╔══
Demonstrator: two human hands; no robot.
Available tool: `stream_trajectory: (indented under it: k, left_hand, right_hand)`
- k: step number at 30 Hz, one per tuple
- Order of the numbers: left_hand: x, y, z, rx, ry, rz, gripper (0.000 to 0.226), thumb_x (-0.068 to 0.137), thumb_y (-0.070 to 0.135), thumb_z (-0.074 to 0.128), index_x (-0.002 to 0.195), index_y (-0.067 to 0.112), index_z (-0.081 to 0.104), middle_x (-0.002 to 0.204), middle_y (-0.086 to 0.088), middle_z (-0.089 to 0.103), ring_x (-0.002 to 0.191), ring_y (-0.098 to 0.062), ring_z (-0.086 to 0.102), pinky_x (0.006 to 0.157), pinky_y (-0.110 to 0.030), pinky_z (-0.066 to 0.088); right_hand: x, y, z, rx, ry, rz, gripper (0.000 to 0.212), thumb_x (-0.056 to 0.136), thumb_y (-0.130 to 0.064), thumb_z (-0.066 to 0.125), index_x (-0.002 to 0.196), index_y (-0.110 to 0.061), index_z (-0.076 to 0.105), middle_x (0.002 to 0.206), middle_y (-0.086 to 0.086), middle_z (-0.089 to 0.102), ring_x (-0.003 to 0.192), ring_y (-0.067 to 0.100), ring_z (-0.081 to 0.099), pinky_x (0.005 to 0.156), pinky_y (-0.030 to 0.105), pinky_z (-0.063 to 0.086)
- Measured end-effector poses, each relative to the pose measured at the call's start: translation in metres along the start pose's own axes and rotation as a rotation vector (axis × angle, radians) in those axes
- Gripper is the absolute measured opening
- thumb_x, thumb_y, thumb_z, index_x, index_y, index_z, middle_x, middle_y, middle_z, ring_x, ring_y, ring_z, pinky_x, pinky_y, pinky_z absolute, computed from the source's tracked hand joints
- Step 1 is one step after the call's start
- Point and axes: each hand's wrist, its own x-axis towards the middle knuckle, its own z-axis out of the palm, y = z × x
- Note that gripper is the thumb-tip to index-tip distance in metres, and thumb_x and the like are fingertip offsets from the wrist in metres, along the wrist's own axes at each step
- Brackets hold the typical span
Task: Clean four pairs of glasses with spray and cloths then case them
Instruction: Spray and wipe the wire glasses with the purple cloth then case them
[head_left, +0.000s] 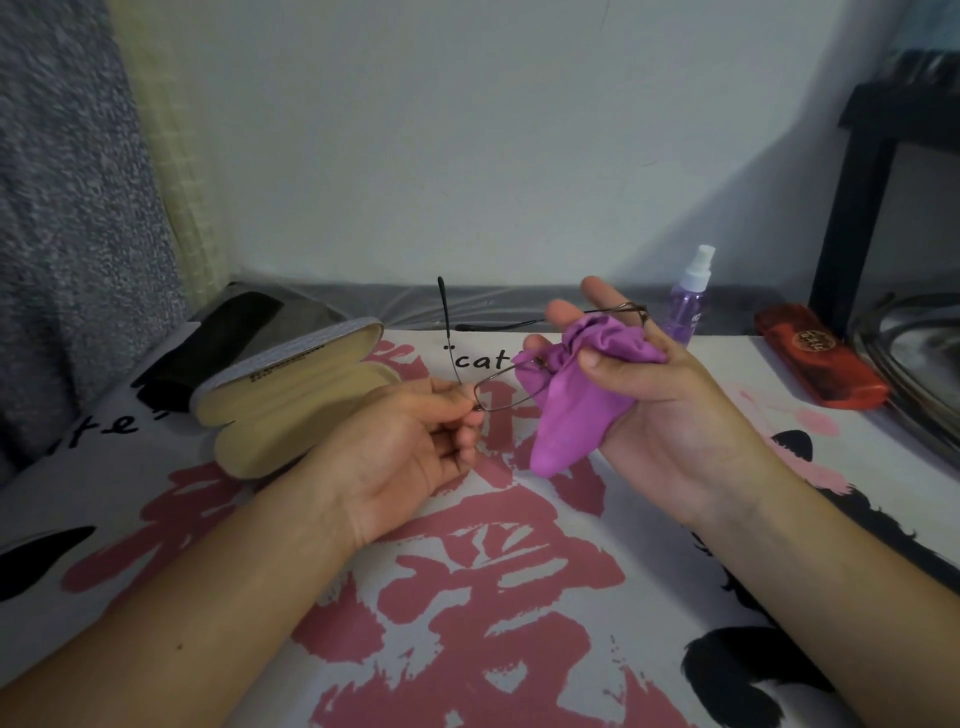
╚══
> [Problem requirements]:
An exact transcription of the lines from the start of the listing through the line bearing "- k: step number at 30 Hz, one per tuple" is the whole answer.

> [Reply to the exercise]:
Demonstrator: two human hands; no robot.
Available tool: `stream_trajectory: (indented under it: k, left_hand, right_hand)`
- k: step number at 30 Hz, one per tuple

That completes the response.